Enforcement becomes impossible. Exceptions are made. Authorities get exhausted. People feel emboldened. It happened this way with anti-usury law in the Middle Ages. Eventually they became unviable in the face of modernization. This is the way bad laws and bad regimes die.

And in the days of Prohibition, the law meant every other neighbor was participating in the black market. Repeal came not because Al Capone and his competition were playing shoot-'em-up.

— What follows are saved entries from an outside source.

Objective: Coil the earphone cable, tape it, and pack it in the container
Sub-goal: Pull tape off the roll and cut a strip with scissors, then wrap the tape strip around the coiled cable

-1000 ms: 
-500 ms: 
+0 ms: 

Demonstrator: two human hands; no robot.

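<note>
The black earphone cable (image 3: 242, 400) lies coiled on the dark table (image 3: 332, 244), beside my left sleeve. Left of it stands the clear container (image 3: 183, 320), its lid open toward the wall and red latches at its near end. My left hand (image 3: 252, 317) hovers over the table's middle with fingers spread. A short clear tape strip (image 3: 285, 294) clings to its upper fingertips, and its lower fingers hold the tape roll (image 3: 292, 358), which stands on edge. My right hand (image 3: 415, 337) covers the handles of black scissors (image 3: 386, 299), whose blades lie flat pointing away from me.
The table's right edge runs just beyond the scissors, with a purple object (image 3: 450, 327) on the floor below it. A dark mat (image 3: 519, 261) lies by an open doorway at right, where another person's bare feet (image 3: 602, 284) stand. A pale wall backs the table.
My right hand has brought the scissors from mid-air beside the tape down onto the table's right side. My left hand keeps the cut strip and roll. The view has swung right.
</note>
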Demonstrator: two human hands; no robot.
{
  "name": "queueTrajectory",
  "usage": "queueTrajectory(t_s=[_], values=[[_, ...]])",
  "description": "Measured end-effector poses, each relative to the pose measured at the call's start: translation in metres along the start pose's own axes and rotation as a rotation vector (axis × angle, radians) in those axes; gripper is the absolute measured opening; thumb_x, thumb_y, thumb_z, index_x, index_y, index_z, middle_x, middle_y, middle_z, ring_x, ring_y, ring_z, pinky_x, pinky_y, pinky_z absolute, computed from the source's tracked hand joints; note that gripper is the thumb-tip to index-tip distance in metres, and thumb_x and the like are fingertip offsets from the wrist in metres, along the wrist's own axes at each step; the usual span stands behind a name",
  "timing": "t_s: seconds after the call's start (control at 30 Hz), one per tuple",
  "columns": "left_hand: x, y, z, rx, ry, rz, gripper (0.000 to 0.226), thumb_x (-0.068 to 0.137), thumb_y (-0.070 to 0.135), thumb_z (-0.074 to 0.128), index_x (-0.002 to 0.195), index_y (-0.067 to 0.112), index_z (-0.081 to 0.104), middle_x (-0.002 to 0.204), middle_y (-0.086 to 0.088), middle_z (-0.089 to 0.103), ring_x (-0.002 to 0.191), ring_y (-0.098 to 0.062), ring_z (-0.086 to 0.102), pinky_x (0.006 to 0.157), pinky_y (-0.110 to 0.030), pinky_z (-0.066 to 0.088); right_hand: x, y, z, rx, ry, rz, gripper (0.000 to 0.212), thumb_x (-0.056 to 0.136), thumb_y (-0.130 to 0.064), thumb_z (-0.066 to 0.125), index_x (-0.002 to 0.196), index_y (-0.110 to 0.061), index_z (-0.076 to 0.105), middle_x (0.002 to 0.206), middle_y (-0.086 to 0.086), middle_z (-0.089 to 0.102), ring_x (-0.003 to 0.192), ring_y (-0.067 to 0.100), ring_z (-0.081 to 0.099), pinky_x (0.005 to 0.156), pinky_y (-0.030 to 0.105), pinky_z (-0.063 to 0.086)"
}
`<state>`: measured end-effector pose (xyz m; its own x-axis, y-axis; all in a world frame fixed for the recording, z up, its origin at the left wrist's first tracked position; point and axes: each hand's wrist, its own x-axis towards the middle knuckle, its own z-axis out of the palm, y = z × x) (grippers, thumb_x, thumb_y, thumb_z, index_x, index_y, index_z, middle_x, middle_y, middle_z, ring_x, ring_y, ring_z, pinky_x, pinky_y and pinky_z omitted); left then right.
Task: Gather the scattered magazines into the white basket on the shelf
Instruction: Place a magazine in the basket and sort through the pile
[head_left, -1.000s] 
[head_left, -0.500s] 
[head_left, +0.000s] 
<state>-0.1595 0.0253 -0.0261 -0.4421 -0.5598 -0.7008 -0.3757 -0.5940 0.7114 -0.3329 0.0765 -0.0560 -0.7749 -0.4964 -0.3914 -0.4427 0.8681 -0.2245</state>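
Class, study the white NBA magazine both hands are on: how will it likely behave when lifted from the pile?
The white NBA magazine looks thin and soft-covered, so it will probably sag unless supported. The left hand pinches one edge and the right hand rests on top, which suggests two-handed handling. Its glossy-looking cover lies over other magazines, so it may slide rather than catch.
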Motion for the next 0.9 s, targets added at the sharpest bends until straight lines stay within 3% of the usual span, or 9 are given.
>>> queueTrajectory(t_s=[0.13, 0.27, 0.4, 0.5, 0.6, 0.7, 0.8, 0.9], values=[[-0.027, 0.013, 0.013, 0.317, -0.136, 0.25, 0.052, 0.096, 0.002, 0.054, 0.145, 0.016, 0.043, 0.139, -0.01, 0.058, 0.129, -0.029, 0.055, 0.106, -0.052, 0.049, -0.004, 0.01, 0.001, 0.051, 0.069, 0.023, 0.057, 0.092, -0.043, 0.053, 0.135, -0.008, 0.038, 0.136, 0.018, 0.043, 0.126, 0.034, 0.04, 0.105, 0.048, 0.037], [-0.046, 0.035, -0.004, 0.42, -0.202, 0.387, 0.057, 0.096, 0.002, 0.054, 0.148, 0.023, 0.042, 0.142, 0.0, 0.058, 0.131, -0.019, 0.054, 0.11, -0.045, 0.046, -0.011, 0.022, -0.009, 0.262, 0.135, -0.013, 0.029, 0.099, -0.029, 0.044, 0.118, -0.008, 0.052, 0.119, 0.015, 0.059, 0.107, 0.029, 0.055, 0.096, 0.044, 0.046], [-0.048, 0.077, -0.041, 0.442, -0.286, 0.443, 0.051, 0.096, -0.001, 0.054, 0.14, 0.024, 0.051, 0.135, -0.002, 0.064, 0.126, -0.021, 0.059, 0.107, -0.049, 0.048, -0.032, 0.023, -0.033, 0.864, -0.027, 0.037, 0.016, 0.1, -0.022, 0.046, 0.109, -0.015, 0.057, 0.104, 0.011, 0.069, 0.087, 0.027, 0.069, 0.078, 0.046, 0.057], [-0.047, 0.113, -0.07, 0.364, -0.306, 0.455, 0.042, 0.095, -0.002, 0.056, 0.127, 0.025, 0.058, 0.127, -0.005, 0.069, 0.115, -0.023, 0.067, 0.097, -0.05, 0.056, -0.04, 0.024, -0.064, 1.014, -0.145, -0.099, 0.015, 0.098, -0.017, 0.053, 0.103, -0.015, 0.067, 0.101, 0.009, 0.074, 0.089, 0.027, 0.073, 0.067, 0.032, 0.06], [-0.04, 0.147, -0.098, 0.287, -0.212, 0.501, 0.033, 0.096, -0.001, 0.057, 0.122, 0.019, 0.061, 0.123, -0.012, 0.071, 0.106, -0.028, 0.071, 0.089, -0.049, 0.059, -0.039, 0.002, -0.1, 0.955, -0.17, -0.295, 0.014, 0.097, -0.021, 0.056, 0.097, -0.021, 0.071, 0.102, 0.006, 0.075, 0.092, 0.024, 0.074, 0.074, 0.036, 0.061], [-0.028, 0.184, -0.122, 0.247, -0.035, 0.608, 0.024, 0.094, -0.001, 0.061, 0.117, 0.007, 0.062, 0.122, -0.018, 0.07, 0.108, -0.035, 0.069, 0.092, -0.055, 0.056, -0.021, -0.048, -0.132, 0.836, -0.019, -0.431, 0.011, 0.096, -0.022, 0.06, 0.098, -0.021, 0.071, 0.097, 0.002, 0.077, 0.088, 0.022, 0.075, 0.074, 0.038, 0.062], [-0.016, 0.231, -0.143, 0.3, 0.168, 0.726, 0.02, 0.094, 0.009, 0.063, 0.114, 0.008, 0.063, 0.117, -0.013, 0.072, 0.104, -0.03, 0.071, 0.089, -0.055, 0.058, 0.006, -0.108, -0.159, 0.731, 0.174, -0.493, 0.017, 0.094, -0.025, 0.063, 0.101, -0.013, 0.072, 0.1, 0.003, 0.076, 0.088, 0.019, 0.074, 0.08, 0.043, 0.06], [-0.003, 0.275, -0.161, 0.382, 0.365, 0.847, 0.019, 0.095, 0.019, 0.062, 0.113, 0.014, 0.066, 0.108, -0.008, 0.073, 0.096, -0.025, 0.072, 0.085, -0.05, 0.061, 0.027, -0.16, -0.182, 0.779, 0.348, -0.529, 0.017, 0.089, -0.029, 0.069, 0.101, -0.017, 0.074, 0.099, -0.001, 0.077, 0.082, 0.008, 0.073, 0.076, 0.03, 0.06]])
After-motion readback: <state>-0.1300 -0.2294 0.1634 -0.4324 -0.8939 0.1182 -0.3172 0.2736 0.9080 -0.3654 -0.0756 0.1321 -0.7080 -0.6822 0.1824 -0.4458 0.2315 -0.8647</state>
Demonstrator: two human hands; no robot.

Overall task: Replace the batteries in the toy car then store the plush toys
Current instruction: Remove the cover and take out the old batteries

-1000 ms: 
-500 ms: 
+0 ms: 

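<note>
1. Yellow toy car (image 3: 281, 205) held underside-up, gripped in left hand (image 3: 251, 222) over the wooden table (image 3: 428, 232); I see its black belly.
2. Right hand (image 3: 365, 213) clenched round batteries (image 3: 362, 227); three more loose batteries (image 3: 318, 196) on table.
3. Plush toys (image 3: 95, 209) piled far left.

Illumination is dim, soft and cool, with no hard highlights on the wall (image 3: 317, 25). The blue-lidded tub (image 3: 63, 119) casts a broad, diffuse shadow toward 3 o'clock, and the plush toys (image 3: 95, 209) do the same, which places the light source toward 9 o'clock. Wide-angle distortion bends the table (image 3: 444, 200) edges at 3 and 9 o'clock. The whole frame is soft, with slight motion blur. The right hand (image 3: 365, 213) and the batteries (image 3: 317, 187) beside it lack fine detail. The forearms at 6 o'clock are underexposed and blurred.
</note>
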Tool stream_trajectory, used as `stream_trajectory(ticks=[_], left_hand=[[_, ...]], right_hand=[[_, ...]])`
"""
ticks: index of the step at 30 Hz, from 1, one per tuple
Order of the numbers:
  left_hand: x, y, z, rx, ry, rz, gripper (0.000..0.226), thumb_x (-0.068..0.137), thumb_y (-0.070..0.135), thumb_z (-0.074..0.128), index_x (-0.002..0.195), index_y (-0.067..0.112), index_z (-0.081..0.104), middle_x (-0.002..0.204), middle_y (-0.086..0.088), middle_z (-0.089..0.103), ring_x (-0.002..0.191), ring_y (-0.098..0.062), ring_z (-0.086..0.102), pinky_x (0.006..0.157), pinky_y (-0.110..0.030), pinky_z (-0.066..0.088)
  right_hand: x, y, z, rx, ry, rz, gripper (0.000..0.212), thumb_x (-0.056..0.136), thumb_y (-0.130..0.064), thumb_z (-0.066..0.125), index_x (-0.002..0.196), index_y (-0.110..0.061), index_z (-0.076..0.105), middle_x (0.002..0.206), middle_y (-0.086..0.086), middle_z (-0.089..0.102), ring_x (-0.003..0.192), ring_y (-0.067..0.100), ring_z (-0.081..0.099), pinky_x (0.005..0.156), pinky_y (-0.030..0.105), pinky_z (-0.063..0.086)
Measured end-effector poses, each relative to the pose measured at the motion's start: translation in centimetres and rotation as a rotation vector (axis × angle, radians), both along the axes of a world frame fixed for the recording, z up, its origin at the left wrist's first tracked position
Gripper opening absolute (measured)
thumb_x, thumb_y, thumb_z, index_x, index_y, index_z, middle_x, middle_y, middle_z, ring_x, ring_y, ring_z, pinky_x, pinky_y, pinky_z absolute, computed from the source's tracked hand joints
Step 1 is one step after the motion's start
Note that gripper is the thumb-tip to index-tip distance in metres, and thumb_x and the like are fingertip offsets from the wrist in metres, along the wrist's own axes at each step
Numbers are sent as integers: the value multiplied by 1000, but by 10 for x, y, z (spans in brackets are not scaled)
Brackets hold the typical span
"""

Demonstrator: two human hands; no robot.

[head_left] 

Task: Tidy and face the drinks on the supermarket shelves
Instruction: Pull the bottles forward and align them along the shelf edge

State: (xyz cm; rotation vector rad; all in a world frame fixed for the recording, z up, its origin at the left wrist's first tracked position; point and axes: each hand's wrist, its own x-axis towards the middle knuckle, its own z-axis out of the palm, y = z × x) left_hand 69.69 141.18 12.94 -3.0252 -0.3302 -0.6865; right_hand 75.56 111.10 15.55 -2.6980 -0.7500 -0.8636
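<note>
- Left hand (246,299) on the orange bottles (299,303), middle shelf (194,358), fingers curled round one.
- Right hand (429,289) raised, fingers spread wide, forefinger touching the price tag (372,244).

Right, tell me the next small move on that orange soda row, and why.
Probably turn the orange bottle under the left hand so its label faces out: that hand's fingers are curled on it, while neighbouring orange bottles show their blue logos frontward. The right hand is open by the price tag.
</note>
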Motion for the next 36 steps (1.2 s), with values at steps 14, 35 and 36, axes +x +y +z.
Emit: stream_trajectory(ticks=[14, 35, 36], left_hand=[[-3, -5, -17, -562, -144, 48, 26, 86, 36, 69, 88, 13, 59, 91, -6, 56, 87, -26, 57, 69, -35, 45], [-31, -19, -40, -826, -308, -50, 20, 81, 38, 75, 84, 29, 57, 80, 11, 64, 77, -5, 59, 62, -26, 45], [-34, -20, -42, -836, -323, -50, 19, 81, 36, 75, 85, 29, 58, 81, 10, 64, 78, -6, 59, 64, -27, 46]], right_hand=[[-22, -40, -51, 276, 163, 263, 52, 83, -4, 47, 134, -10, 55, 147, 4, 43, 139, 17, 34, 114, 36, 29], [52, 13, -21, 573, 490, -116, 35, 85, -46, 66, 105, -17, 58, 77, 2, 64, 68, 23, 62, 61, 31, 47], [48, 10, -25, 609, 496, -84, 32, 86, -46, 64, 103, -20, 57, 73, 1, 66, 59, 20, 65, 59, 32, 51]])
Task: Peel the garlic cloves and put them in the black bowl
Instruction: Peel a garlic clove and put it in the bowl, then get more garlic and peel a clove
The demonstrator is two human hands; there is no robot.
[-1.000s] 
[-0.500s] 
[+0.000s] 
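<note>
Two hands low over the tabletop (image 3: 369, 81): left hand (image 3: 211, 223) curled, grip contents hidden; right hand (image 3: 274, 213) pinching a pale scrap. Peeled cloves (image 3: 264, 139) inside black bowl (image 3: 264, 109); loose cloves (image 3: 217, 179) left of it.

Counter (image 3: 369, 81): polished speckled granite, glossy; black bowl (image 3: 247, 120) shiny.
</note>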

Repeal came because Americans learned the hard way that you cannot legislate morality — not easily, anyway. And the bootleggers didn't have Snapchat, Bitcoin, and Tor.

Now, imagine not just alcohol, but 10,000 simultaneous products, services, and communities operating concurrently. And in each of these 10,000 products and services, imagine markets of millions.

How long will the state be able to keep up with the dizzying pace of innovation, as this civil disobedience hydra sprouts two heads in the place of any one severed? Unless the state gets really repressive really fast (and we're all prepared to let them), its functionaries will not be able to control the swarms and the gales of creative destruction those swarms bring with them.

Ninety-nine ways will become 99,000. This is our challenge. This is our future.